WHAT THE EXERCISE ASKS => From the first line to the last, reproduce the data exactly.
____ EXTRACTED MATERIAL
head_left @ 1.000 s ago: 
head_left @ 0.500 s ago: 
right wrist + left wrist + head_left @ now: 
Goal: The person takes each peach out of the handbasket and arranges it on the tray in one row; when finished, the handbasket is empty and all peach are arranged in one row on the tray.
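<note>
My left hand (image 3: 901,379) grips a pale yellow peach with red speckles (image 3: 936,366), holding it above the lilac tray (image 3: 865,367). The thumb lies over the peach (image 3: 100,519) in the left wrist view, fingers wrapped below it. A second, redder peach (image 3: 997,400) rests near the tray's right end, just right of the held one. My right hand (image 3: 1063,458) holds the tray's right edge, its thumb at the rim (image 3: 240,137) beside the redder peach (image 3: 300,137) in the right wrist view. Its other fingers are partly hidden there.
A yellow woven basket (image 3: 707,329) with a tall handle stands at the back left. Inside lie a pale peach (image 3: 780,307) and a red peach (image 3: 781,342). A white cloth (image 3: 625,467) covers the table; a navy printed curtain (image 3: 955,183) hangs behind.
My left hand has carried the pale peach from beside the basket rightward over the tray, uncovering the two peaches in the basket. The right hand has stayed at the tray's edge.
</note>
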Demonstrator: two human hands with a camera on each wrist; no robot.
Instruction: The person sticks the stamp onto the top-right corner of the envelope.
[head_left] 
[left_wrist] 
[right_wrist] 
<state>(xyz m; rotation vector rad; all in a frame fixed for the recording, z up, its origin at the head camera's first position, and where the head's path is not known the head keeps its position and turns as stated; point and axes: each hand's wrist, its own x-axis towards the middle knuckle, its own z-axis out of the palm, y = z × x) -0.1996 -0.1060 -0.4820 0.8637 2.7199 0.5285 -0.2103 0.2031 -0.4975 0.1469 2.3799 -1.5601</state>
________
WRITTEN REPLY =>
head_left @ 1.000 s ago: 
head_left @ 0.500 s ago: 
right wrist + left wrist + head_left @ now: 
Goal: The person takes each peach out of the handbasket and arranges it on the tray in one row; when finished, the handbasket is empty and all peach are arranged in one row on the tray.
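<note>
My left hand (image 3: 901,379) grips a pale yellow peach with red speckles (image 3: 936,366), holding it above the lilac tray (image 3: 865,367). The thumb lies over the peach (image 3: 100,519) in the left wrist view, fingers wrapped below it. A second, redder peach (image 3: 997,400) rests near the tray's right end, just right of the held one. My right hand (image 3: 1063,458) holds the tray's right edge, its thumb at the rim (image 3: 240,137) beside the redder peach (image 3: 300,137) in the right wrist view. Its other fingers are partly hidden there.
A yellow woven basket (image 3: 707,329) with a tall handle stands at the back left. Inside lie a pale peach (image 3: 780,307) and a red peach (image 3: 781,342). A white cloth (image 3: 625,467) covers the table; a navy printed curtain (image 3: 955,183) hangs behind.
My left hand has carried the pale peach from beside the basket rightward over the tray, uncovering the two peaches in the basket. The right hand has stayed at the tray's edge.
</note>
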Demonstrator: two human hands with a camera on each wrist; no robot.
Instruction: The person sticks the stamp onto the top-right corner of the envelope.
[head_left] 
[left_wrist] 
[right_wrist] 
<state>(xyz m; rotation vector rad; all in a frame fixed for the recording, z up, its origin at the head camera's first position, and where the head's path is not known the head keeps its position and turns as stated; point and axes: each hand's wrist, its own x-axis towards the middle knuckle, its own z-axis out of the palm, y = z × x) -0.1996 -0.1060 -0.4820 0.8637 2.7199 0.5285 -0.2103 0.2031 -0.4975 0.1469 2.3799 -1.5601</state>

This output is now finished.